> _What is needed_
State how many lines in these records contain the word "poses", and nothing else.

__________

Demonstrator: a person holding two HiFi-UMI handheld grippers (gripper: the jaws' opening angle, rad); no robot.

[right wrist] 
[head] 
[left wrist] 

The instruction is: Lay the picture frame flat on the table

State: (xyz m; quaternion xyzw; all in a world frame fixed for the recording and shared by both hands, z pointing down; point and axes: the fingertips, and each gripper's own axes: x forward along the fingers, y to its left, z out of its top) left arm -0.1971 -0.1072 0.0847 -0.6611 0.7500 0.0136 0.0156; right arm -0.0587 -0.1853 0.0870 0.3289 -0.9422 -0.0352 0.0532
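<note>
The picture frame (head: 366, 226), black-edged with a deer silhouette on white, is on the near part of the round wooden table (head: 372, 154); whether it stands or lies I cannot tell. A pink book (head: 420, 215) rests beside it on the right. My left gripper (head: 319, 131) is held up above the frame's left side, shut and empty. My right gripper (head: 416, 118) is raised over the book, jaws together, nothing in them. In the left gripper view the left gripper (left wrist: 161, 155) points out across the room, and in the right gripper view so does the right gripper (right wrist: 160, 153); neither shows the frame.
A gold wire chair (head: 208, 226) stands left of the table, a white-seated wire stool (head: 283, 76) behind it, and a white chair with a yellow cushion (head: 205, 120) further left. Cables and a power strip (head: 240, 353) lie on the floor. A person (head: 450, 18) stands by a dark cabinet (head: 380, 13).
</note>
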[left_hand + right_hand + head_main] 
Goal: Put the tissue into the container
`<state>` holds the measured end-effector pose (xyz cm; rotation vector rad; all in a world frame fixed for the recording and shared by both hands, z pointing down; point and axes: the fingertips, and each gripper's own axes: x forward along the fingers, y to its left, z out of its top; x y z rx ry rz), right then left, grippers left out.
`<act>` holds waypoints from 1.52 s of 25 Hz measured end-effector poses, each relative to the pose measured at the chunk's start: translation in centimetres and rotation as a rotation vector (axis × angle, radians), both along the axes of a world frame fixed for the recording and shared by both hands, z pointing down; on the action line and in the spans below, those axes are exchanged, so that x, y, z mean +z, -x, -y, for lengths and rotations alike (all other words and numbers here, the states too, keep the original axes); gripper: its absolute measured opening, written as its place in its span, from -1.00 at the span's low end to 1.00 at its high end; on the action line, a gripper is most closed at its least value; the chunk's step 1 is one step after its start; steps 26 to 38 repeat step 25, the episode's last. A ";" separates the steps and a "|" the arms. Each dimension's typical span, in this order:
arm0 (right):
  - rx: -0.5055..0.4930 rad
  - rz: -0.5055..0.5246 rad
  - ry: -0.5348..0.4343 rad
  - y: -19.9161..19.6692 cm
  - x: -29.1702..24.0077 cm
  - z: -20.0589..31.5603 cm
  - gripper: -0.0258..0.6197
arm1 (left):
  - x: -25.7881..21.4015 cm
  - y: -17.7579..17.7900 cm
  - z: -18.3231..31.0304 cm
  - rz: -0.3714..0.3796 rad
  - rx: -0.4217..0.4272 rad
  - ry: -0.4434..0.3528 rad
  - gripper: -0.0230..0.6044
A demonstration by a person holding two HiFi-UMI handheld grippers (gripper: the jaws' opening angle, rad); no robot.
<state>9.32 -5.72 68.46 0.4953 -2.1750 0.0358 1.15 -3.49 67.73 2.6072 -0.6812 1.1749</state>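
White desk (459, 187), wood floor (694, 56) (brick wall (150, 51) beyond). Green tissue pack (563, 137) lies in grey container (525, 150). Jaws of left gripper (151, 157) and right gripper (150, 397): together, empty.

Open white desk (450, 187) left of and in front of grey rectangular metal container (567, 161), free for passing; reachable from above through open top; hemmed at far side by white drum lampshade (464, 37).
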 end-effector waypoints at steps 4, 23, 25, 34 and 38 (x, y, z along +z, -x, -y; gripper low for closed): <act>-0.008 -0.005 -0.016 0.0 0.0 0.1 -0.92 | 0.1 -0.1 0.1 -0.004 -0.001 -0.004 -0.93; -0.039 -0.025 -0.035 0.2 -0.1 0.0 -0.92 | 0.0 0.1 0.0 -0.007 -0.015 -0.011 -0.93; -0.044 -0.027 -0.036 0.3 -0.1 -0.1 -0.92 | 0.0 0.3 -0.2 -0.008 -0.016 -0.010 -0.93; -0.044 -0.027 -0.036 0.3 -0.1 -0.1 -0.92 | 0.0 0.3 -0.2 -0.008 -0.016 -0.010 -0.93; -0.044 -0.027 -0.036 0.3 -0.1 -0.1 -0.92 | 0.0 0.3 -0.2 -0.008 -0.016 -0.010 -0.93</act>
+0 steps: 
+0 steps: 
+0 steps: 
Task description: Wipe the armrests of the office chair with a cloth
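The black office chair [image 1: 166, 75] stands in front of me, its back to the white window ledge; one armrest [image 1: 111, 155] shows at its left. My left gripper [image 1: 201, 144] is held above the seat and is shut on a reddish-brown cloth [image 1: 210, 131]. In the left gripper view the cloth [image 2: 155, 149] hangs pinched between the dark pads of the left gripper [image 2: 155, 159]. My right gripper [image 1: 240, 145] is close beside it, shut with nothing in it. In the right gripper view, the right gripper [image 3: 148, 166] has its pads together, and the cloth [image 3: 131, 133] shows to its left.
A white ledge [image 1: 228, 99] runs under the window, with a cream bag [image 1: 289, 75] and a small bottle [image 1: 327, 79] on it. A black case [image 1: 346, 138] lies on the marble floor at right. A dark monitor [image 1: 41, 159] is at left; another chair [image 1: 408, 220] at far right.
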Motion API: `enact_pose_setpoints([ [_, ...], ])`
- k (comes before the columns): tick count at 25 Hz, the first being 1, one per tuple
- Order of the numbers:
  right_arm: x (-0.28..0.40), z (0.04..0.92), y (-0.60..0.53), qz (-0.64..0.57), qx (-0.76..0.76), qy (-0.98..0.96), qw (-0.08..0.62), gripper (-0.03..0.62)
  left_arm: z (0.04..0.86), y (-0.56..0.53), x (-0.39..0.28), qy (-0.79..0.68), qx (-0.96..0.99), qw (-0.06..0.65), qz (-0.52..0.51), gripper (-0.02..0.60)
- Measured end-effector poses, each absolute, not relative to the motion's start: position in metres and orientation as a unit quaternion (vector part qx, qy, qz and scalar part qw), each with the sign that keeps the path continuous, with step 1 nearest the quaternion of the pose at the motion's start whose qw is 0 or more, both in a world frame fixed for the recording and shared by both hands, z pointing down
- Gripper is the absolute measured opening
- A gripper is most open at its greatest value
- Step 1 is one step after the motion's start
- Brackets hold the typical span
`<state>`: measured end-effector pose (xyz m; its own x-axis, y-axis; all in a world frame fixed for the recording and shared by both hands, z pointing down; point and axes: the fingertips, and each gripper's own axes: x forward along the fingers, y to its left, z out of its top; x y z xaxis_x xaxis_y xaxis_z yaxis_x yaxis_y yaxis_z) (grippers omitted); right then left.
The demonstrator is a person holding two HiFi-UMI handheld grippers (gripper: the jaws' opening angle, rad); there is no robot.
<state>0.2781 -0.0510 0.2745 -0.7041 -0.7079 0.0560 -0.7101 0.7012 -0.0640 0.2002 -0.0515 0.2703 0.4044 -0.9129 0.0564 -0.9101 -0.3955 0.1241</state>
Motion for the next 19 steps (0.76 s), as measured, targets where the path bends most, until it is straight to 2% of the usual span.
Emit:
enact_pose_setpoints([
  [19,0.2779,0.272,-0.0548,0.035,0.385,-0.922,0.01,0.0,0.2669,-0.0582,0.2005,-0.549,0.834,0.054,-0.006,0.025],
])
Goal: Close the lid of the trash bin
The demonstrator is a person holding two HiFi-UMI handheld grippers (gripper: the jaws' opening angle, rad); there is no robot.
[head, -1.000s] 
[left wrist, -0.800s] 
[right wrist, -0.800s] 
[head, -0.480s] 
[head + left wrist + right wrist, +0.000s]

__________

> _Solution_
2